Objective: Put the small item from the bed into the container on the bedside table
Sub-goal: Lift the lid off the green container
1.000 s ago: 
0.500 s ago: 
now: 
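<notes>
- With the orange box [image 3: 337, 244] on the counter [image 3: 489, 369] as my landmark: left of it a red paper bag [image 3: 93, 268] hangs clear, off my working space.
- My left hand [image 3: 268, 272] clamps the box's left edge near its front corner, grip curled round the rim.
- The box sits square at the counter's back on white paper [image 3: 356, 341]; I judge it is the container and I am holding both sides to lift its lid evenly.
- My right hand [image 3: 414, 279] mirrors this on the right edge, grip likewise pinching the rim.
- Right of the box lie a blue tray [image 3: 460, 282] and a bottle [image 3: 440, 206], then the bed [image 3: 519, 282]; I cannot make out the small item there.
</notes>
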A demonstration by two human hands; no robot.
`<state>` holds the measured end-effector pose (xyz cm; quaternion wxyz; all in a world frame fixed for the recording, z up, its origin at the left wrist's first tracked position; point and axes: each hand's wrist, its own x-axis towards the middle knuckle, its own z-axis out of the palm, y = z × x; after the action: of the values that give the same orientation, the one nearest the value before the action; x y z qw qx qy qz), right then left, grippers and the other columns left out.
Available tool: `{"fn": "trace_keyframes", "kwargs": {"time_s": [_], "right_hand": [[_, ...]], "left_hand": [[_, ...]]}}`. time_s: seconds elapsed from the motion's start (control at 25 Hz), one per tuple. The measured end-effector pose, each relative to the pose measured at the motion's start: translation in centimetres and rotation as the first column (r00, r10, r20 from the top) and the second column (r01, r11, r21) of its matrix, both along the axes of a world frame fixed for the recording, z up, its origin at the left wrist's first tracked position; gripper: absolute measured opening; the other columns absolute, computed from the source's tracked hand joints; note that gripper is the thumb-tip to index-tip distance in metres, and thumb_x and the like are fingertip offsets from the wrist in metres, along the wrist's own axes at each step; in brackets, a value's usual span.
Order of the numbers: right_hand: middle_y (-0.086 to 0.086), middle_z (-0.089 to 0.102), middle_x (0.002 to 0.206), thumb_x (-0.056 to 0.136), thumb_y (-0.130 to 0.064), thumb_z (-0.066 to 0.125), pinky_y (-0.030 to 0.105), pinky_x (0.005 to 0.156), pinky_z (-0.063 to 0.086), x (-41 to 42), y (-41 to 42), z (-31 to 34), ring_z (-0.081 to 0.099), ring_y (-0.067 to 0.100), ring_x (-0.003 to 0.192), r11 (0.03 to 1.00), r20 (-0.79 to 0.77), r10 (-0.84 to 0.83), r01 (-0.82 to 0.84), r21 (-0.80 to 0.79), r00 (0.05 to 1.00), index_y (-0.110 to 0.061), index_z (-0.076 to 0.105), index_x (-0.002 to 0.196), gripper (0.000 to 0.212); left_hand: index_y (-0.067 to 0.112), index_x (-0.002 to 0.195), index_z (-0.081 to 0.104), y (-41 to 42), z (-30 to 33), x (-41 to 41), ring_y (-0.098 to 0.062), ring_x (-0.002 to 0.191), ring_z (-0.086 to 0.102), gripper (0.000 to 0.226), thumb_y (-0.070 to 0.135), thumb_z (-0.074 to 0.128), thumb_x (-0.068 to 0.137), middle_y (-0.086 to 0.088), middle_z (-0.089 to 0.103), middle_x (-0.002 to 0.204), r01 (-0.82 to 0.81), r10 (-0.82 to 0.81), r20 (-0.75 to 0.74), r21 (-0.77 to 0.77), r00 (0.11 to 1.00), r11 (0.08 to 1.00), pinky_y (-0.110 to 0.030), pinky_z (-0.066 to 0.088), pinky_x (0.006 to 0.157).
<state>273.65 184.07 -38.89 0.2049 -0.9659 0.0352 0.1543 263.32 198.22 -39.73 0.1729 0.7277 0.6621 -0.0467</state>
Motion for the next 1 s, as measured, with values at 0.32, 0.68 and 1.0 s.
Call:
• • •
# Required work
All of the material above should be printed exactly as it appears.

# Answer section
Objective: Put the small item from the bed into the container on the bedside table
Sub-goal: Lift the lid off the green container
1.000 s ago: 
0.500 s ago: 
now: 
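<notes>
- With the orange box [image 3: 337, 244] on the counter [image 3: 489, 369] as my landmark: left of it a red paper bag [image 3: 93, 268] hangs clear, off my working space.
- My left hand [image 3: 268, 272] clamps the box's left edge near its front corner, grip curled round the rim.
- The box sits square at the counter's back on white paper [image 3: 356, 341]; I judge it is the container and I am holding both sides to lift its lid evenly.
- My right hand [image 3: 414, 279] mirrors this on the right edge, grip likewise pinching the rim.
- Right of the box lie a blue tray [image 3: 460, 282] and a bottle [image 3: 440, 206], then the bed [image 3: 519, 282]; I cannot make out the small item there.
</notes>
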A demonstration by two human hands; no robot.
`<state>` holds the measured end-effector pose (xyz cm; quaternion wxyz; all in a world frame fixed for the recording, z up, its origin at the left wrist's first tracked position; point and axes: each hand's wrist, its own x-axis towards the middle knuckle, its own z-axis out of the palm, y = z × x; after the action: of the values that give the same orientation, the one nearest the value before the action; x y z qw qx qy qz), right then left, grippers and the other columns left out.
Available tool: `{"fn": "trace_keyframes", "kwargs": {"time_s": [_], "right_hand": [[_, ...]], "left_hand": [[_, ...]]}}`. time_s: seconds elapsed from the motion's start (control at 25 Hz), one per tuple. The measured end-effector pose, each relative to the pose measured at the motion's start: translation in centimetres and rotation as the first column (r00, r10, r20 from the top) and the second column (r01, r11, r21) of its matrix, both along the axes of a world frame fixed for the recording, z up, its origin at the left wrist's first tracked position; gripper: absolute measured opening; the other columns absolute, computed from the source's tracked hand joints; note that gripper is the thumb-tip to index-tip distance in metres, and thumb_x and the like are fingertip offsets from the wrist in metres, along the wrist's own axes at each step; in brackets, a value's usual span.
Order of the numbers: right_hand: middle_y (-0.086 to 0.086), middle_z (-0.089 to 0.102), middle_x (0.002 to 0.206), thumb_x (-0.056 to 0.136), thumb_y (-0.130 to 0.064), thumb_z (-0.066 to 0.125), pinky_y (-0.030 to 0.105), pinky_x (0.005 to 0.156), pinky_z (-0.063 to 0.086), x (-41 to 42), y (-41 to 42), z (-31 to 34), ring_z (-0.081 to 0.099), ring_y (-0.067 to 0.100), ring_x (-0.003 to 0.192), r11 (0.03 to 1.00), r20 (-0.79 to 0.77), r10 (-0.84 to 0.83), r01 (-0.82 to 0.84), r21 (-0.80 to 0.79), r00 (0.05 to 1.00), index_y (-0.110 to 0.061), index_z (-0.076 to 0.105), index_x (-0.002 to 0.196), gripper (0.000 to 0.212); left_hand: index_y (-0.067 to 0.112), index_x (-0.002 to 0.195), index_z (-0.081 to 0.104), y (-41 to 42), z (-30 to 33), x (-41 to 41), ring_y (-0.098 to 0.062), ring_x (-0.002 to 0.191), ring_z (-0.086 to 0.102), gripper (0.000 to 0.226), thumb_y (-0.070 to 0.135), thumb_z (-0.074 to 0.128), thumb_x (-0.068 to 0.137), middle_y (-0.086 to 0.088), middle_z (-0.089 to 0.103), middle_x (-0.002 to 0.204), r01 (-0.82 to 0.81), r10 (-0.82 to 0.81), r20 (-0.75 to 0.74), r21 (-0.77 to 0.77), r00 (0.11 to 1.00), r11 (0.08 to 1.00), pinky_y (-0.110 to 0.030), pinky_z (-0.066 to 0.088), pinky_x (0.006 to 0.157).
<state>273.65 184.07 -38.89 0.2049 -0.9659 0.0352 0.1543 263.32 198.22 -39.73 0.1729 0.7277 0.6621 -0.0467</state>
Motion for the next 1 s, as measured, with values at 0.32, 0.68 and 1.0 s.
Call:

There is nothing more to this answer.